EXERCISE:
Please report, as a bare number, how many lines below include the string "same".
————
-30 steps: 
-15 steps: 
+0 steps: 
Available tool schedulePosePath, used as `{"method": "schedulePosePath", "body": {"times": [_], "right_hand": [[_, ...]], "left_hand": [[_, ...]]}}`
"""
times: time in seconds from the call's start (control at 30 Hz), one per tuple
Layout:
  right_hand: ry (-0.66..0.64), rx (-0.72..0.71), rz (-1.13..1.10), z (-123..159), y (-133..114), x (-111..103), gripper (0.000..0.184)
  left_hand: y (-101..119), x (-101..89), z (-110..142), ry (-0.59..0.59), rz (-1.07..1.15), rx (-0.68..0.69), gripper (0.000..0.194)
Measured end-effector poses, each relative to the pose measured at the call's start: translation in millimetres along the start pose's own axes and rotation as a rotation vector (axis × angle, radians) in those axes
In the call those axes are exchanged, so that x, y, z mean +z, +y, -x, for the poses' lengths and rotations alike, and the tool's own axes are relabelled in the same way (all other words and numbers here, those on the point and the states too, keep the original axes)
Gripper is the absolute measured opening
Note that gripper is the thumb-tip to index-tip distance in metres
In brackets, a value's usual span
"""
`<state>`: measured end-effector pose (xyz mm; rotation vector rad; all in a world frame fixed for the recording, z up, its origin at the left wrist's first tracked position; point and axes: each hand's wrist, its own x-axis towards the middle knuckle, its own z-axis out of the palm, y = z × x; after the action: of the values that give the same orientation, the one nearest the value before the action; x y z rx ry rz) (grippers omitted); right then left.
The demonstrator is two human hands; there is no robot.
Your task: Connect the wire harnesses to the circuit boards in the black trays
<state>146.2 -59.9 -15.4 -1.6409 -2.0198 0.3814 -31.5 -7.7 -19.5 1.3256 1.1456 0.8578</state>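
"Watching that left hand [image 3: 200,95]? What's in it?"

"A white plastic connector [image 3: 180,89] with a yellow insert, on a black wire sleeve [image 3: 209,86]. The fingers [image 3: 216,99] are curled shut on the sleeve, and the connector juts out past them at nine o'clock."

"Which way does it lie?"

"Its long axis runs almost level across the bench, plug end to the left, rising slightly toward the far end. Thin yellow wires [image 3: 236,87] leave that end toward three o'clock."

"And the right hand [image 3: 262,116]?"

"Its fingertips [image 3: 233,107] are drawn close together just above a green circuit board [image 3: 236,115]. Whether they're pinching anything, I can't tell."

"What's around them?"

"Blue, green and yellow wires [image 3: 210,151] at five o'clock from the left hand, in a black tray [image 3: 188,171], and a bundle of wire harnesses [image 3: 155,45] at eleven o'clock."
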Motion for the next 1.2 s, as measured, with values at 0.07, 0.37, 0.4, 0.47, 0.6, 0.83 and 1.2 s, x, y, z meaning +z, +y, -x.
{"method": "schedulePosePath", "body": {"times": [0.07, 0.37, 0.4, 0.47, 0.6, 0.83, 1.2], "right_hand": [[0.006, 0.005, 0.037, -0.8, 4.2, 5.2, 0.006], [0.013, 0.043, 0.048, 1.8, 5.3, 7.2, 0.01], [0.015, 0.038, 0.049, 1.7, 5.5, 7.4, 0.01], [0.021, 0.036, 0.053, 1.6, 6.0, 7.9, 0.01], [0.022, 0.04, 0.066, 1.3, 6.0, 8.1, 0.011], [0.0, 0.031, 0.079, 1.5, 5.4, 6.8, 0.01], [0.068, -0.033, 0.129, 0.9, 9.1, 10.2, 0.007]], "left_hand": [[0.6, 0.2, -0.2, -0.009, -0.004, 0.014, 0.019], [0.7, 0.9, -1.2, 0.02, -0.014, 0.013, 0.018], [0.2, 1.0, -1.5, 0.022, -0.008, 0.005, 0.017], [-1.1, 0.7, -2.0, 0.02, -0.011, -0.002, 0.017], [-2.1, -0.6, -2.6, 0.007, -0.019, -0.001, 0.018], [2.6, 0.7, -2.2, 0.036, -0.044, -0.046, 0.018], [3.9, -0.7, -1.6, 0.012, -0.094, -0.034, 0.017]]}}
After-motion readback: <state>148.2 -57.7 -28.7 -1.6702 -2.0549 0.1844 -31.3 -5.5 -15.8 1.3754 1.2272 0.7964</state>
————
REPLY:
2